A massive planet or other massive body can acquire other smaller planets, moons, and other masses into its orbit. It doesn't meet the definition of a solar system, which would have to have a star at the center, but gravity is gravity and it applies to planets as well as stars. In fact, it is indeed the great mass of our sun that causes the planets to into orbit with it. Our sun is much more massive than any of the planets in our solar system.


Answer 3:

This is an interesting question. While it has been discovered that there are planets that are larger than our sun outside of our solar system, I don't believe that any planetary systems with a planet at the center have been found.

It appears that planets need the debris surrounding either a protostar (a precursor to a star in nebula) or a dead star (after an explosion) in order to form.
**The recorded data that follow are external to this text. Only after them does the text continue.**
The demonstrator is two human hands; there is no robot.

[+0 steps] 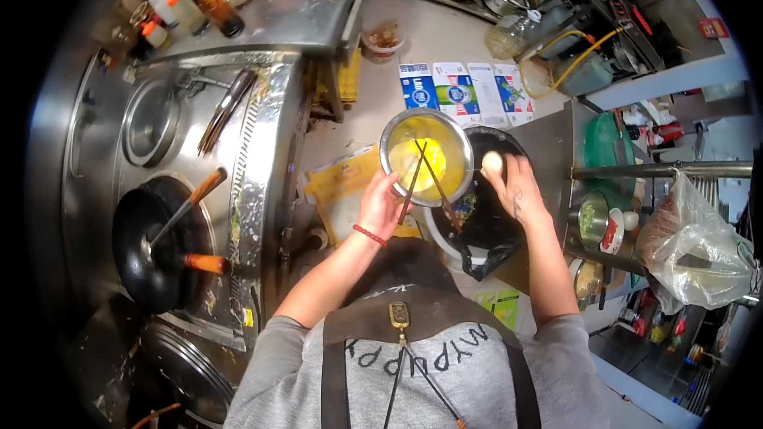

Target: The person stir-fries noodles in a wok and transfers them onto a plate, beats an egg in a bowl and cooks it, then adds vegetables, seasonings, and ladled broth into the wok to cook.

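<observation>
My left hand (379,208) grips the near left side of a metal mixing bowl (458,129). Yellow beaten egg (431,165) lies in the bowl. Two dark chopsticks (412,180) cross inside it, their ends jutting over the near rim. In my right hand (520,193) is a pale egg (493,161), held at the fingertips just right of the bowl; whether the shell is whole or cracked I cannot tell. Beneath that hand stands a trash bin lined with a black bag (497,226), with scraps inside.
On the left, a wok (131,250) with a ladle sits on the stove. Bottles (218,12) crowd the steel counter. Flattened cardboard (469,94) covers the floor ahead. To the right, a shelf rail (675,170) carries a hanging plastic bag (695,242) near several food bowls.
</observation>
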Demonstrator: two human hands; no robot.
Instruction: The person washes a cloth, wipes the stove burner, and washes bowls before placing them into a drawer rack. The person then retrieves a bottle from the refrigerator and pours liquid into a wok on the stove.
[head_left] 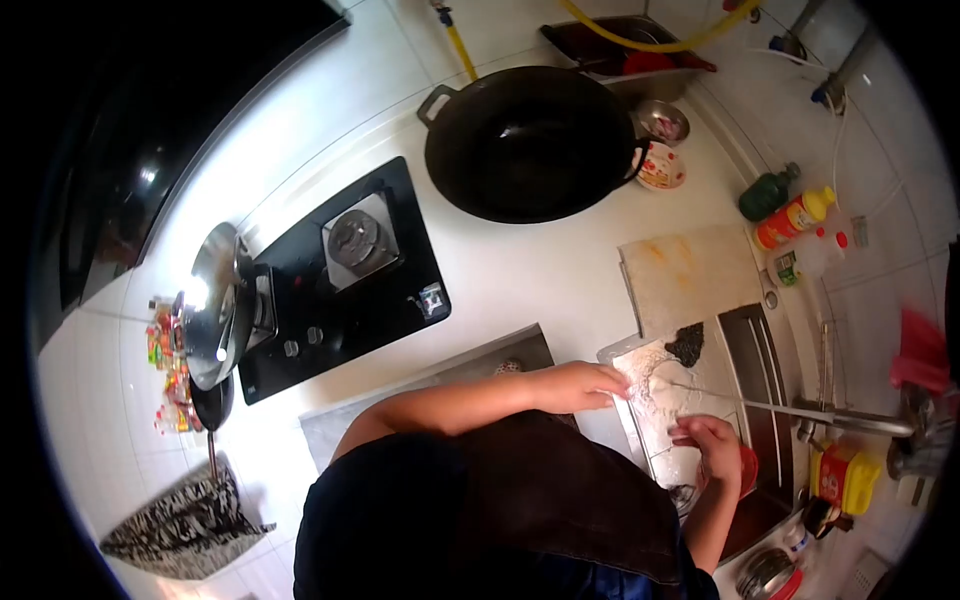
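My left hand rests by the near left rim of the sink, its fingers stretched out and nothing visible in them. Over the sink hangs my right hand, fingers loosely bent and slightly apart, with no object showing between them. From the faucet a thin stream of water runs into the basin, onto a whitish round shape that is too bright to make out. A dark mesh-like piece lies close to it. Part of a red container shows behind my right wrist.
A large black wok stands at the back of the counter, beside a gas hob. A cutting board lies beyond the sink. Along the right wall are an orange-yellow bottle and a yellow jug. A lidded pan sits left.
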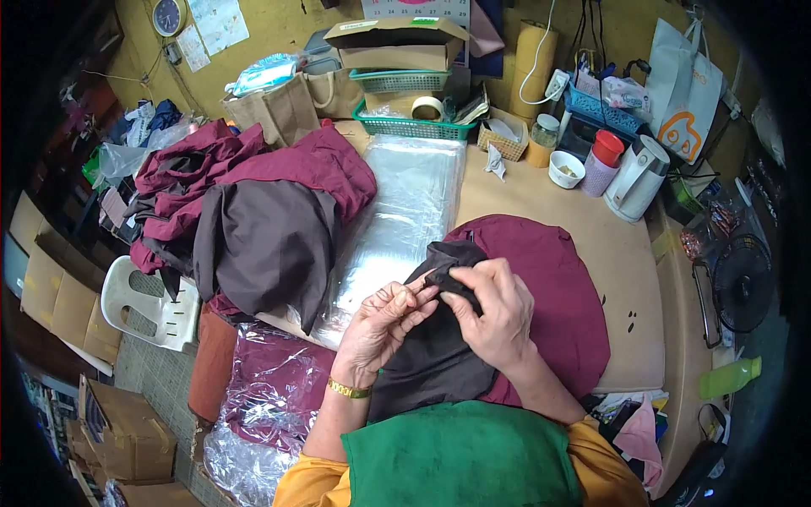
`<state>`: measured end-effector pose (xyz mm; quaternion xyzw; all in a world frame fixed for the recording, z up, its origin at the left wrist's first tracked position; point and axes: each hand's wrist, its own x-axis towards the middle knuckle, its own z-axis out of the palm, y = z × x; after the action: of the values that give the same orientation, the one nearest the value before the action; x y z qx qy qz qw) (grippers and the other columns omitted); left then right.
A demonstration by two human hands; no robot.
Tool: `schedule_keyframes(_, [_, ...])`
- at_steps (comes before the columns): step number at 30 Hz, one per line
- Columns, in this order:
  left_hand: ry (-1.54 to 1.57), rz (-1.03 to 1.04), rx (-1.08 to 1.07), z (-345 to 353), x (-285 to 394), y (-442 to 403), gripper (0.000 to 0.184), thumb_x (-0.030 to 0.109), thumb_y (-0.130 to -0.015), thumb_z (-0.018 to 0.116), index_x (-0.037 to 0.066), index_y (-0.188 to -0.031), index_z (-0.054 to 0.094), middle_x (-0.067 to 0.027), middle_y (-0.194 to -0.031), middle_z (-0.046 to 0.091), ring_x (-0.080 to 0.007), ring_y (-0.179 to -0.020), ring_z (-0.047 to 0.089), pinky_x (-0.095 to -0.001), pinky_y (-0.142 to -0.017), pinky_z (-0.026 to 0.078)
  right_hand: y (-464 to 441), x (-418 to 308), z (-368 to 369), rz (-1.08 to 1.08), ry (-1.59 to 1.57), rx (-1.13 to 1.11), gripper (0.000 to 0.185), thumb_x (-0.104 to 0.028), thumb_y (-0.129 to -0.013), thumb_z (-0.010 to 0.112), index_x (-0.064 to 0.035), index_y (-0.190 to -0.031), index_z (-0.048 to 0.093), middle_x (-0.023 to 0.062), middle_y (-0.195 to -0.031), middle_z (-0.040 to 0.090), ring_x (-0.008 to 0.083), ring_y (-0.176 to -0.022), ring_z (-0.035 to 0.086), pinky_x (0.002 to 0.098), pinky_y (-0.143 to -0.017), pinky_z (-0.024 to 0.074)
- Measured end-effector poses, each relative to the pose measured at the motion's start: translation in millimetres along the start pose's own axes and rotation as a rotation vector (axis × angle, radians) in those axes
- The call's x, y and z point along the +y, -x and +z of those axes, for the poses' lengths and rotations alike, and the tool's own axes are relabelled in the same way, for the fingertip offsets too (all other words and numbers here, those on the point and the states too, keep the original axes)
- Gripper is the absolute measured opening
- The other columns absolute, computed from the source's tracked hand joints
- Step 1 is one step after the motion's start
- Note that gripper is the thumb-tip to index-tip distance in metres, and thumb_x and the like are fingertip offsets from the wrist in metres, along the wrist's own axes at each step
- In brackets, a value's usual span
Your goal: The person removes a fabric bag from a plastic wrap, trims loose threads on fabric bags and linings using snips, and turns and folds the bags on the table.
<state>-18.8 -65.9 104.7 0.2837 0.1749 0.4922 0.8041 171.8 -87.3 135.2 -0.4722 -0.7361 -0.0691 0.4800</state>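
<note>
Green apron [460,456] sits at six o'clock in my feed, nearest the lens. Beyond it, the right hand [497,313] pinches a bunched edge of dark cloth [431,367] between thumb and fingers. The left hand [390,325] has thumb and forefinger pressed together at that edge; I can't tell what, if anything, is between them. The dark cloth lies against maroon cloth [553,313], spread toward four o'clock on the table [524,194]. I see clear plastic sleeves [410,182] at twelve, piled garments [270,237] toward ten, and a kettle [638,179] between two and three.
</note>
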Motion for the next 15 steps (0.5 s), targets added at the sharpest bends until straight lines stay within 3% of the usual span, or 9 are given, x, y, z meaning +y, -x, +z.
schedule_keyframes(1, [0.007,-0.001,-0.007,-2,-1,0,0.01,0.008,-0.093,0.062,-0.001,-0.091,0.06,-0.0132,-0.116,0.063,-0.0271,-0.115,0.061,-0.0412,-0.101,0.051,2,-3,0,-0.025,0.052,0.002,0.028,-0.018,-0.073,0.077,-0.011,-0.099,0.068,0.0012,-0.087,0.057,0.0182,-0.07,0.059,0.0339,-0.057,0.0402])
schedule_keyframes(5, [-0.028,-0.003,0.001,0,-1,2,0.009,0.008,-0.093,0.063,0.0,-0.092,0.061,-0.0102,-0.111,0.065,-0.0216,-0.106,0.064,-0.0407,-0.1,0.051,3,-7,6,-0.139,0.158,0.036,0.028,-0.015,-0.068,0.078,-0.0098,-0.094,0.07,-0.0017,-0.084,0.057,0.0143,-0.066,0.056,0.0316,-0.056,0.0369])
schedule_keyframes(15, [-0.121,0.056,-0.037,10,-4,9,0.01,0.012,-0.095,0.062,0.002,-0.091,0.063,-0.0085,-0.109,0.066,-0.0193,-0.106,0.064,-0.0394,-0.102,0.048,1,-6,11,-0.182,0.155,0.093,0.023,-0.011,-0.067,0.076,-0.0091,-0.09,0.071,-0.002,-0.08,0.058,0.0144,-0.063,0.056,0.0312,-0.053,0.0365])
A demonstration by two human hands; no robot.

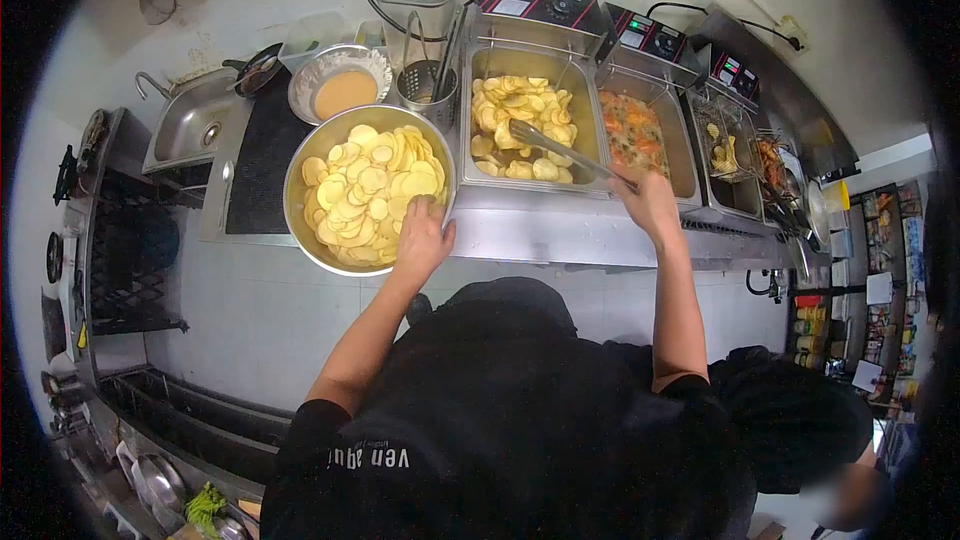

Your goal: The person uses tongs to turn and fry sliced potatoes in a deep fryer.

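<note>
My left hand (425,237) is at the right side of a large metal bowl (292,202), its fingers on thin pale-yellow slices (365,180) and its thumb apart from them. No slice shows gripped. Closed round the handle of metal tongs (570,152), my right hand (645,202) is beyond the front edge of the left fryer (465,100). The tongs' far end reaches into the pale slices (520,115) in that fryer.
Behind the big bowl are a bowl of tan batter (345,93) and a perforated steel holder (427,85). The middle fryer (635,130) holds orange pieces; another fryer (730,155) has a basket. A sink (195,125) is left. A person in black (800,420) is at lower right.
</note>
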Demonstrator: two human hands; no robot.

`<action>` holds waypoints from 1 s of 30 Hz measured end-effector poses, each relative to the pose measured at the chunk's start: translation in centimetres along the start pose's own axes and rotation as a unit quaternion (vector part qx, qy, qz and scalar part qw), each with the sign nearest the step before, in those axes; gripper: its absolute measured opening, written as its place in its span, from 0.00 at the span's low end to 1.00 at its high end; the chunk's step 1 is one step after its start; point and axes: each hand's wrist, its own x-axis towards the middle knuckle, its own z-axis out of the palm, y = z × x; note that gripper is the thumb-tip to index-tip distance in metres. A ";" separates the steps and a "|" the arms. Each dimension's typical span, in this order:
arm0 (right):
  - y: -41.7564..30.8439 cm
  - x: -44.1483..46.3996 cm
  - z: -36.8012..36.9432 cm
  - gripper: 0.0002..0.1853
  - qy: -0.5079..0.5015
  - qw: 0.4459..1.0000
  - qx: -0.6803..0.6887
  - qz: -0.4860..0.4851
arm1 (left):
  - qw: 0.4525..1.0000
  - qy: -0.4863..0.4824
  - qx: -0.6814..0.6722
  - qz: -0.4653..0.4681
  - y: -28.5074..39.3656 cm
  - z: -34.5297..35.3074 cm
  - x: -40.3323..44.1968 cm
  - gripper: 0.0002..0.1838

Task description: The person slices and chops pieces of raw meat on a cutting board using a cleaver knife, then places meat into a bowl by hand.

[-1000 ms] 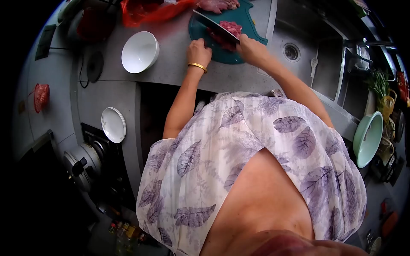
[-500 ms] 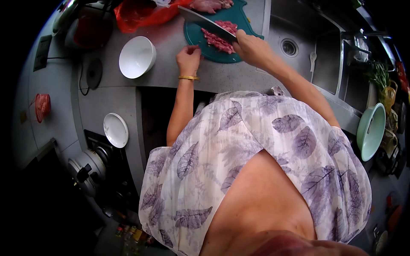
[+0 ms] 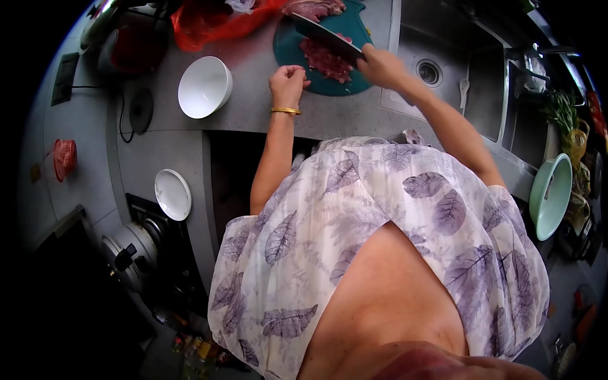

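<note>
A cleaver (image 3: 326, 37) is in my right hand (image 3: 382, 67), its fingers closed around the handle. The broad blade slants to the upper left over a heap of chopped raw meat (image 3: 328, 62). Beneath the meat lies a teal cutting board (image 3: 288, 47). My left hand (image 3: 288, 84), with a gold bangle at the wrist, sits at the board's near left edge. Its fingers are curled in, and whatever they may hold is hidden. A larger piece of raw meat (image 3: 316, 7) rests at the far end of the board.
Left of the board stands a white bowl (image 3: 204, 87), with a red plastic bag (image 3: 218, 28) behind it. The sink (image 3: 437, 38) is to the right. A pale green basin (image 3: 550, 196) is further right; a white plate (image 3: 172, 194) lies by the stove (image 3: 161, 247).
My right hand and the cleaver have shifted to the right and slightly nearer me. My left hand has moved a little right, still curled. The chopped meat looks slightly more spread.
</note>
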 end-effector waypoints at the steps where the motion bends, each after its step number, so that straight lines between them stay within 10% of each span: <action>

Regarding the second part of your question: such a planet would have to be extremely dense or extremely massive. This phenomena of a body collapsing on itself is something that is seen in supergiant stars that undergo supernovas, or white dwarf stars that have exceeded what is called the "Chandrasekhar limit," the limit above which the electron degeneracy pressure in the dwarf star's core is not enough to balance the star's own gravity. The white dwarf stars undergo collapse, and turn into another object, such as a neutron star or black hole.


Answer 4:

You can have planetary systems in orbit around even black holes, so the answer is yes. We've seen planets in orbits around many different sizes of stars, now, including pulsars, indicating that the planets somehow survived (or were created from the debris from) a supernova explosion. The closer a planet is to its parent star, the faster it orbits, but if it has enough angular momentum, it can still orbit. Large stars tend to have large radii, though, which limits how close a planet could be; Earth and even Mars, for example, are inside the radius of the star Betelgeuse, but Jupiter isn't, and there could easily be a planet in Jupiter's orbit around Betelgeuse. The most voluminous red giants have radii that extend past the orbit of Saturn, but not to that of Uranus or Neptune, so even they can have planets.

The planets orbit the sun because the sun has mass, not because the sun is a star. Anything that has mass can have satellites orbiting it. We see this even in our own planetary system; after all, the moon is in orbit around the Earth just as the Earth orbits the sun. If a planet with moons like the Earth were ejected from the solar system, those moons would go with it.

Lastly, black holes have gravity because they have mass, just like anything else. Because black holes take up so little volume, it is possible to get much closer to a black hole than it is any other kind of star, and as a result it is possible to get much more powerful gravitational fields from a black hole than from anything else in the universe, but only because the strength of gravity increases the closer you are to the gravitating object. If you were to remove the sun from our solar system and replace it with a black hole of the same mass, the Earth would continue to orbit the black hole in the same 365 days that it takes the Earth to orbit the sun.